ASSIGNMENT
In the data below, find every line with the string "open" and pull it out.

DATASET CONTENT
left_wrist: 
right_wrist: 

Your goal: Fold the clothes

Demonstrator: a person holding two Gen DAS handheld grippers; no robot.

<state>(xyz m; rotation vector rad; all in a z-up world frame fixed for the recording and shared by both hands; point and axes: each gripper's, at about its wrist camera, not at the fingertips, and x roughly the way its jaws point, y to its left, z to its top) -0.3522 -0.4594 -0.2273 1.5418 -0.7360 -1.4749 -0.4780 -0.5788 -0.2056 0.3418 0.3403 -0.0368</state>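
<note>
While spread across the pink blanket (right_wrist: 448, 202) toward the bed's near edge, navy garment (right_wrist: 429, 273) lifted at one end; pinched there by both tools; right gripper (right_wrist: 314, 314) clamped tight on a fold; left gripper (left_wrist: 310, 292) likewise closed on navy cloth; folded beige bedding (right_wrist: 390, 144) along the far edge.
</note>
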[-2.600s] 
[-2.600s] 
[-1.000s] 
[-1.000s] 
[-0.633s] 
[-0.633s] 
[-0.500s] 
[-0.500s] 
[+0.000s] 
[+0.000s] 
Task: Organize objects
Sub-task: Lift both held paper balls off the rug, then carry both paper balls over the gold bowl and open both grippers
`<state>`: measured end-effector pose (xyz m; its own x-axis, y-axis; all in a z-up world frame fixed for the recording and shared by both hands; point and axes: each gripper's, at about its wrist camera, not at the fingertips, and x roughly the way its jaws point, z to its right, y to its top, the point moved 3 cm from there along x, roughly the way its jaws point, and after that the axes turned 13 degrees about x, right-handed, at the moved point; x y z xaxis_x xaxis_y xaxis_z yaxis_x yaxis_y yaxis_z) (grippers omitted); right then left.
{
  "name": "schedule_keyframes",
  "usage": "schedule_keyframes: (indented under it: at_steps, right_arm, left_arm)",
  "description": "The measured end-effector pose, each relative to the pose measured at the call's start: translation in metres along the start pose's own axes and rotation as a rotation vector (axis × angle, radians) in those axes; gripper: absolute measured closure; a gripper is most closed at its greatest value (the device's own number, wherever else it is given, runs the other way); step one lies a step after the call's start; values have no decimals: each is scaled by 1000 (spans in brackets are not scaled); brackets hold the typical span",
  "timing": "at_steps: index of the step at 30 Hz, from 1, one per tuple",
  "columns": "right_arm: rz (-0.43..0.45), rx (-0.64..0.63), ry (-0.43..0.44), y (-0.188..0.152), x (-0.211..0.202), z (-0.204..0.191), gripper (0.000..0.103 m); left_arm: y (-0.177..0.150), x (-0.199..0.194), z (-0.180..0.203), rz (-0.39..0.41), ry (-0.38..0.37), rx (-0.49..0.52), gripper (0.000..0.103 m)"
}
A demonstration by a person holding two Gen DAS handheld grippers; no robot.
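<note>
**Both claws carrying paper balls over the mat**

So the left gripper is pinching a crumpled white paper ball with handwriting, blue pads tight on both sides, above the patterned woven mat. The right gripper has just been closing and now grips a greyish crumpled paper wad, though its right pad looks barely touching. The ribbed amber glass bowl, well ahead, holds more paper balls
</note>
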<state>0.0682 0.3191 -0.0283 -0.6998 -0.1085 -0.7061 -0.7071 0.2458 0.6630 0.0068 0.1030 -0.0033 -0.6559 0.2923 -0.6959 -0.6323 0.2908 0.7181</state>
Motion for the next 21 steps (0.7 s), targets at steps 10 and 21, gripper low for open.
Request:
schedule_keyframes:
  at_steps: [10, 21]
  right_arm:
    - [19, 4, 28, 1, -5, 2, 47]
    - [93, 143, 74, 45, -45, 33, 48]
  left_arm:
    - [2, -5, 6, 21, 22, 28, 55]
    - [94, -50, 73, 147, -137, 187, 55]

REPLY TO THE TASK
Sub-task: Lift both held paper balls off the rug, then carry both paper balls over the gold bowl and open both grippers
Motion for the next 21 steps (0.7 s), targets at steps 10 and 21, gripper low for open.

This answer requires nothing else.